Return the whole listing exactly as written.

_ _ _ _ _

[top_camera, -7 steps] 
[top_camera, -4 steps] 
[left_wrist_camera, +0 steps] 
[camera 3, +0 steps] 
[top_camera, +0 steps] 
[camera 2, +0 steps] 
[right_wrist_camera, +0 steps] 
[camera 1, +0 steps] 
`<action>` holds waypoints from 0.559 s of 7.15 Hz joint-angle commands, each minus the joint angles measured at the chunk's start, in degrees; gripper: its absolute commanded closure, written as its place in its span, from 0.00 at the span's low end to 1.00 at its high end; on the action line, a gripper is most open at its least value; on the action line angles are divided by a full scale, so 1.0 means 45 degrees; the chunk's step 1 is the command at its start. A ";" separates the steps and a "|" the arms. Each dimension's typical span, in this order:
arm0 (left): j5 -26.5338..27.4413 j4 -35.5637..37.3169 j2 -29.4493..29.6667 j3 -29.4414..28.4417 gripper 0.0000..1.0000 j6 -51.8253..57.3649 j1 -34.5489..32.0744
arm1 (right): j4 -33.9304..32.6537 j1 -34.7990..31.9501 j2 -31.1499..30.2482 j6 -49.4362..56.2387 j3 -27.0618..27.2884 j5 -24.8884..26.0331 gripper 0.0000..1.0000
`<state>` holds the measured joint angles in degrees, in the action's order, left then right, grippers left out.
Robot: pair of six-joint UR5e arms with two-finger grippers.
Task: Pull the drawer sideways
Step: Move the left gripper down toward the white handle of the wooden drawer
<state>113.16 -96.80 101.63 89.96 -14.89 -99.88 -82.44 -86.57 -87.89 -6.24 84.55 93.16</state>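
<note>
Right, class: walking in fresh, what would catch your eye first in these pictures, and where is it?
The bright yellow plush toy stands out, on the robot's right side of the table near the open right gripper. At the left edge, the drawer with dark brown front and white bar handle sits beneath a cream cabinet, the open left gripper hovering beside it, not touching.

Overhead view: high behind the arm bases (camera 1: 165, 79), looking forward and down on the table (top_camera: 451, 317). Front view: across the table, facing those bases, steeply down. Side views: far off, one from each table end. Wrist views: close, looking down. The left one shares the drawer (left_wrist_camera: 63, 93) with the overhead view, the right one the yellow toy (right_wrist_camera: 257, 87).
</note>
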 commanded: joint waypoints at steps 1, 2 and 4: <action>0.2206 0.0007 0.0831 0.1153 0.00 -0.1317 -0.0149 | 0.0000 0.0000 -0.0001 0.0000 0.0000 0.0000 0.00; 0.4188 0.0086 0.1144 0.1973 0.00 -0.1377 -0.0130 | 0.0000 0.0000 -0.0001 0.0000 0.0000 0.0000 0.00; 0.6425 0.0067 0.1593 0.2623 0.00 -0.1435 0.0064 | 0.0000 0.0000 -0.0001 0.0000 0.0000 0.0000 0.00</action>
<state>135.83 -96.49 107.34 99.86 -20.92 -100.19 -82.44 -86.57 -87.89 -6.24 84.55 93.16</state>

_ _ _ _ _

• _Result below_
[top_camera, -7 steps] 
[top_camera, -4 steps] 
[left_wrist_camera, +0 steps] 
[camera 3, +0 steps] 
[top_camera, +0 steps] 
[camera 2, +0 steps] 
[right_wrist_camera, +0 steps] 
[camera 1, +0 steps] 
`<action>` holds waypoints from 0.559 s of 7.15 Hz joint-angle commands, each minus the joint angles measured at the chunk's start, in degrees; gripper: its absolute commanded closure, written as its place in its span, from 0.00 at the span's low end to 1.00 at its high end; on the action line, a gripper is most open at its least value; on the action line angles are divided by a full scale, so 1.0 means 45 degrees; the chunk's step 1 is the command at its start. A ";" separates the steps and a "|" the arms. Each dimension's typical span, in this order:
arm0 (left): j5 -26.5338..27.4413 j4 -35.5637..37.3169 j2 -29.4493..29.6667 j3 -29.4414..28.4417 gripper 0.0000..1.0000 j6 -51.8253..57.3649 j1 -34.5489..32.0744
arm1 (right): j4 -33.9304..32.6537 j1 -34.7990..31.9501 j2 -31.1499..30.2482 j6 -49.4362..56.2387 j3 -27.0618..27.2884 j5 -24.8884..26.0331 gripper 0.0000..1.0000
`<state>` holds the measured joint angles in degrees, in the action's order, left then right, grippers left out.
Robot: pair of six-joint UR5e arms with two-finger grippers.
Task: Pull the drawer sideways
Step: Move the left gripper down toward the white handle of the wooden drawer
<state>113.16 -96.80 101.63 89.96 -14.89 -99.88 -82.44 -86.57 -87.89 -6.24 84.55 93.16</state>
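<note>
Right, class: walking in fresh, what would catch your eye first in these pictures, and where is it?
The bright yellow plush toy stands out, on the robot's right side of the table near the open right gripper. At the left edge, the drawer with dark brown front and white bar handle sits beneath a cream cabinet, the open left gripper hovering beside it, not touching.

Overhead view: high behind the arm bases (camera 1: 165, 79), looking forward and down on the table (top_camera: 451, 317). Front view: across the table, facing those bases, steeply down. Side views: far off, one from each table end. Wrist views: close, looking down. The left one shares the drawer (left_wrist_camera: 63, 93) with the overhead view, the right one the yellow toy (right_wrist_camera: 257, 87).
</note>
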 commanded: joint waypoints at steps 1, 2 and 4: <action>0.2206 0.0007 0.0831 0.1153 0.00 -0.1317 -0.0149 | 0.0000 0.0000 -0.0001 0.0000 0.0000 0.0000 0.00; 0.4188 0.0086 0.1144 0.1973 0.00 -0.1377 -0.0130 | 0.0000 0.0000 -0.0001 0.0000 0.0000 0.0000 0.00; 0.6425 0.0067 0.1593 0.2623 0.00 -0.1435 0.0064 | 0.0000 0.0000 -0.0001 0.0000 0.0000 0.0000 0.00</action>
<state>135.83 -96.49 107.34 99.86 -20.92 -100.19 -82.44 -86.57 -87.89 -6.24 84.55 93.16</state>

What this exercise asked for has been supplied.